◆ How to complete this task:
Please count how many lines below contain the word "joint" and reply with only that number.
======== Source material
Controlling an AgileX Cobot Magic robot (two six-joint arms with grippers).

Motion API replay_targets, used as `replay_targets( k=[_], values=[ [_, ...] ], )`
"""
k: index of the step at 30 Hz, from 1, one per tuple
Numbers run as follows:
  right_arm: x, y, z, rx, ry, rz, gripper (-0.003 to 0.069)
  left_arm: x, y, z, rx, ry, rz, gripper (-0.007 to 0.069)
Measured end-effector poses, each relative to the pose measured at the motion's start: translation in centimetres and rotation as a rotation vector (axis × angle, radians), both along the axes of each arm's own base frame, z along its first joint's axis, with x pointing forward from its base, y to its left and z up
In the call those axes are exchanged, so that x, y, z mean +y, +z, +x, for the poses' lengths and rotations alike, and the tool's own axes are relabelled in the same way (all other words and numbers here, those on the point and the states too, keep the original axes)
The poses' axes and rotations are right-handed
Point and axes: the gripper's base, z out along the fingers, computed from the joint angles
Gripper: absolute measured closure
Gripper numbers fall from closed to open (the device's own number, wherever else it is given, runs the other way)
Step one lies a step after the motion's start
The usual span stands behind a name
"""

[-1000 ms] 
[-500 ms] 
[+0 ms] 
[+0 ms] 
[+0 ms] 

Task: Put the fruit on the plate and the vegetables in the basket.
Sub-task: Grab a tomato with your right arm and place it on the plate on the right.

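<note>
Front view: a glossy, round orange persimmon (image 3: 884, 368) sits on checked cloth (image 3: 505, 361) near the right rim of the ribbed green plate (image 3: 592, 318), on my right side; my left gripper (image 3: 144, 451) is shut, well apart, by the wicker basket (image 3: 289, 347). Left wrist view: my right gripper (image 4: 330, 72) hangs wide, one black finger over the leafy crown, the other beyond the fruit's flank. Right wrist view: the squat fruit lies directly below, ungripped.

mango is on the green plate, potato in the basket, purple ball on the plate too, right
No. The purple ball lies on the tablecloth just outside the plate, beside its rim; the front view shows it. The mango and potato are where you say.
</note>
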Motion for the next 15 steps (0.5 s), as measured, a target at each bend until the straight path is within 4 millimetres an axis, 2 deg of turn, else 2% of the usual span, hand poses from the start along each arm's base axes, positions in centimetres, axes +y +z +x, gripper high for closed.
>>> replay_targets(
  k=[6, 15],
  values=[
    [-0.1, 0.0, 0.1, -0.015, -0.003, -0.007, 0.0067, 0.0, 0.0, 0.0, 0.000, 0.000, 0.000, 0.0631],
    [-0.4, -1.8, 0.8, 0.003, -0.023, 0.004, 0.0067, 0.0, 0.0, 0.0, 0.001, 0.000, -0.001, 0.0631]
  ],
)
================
◆ Finished task:
3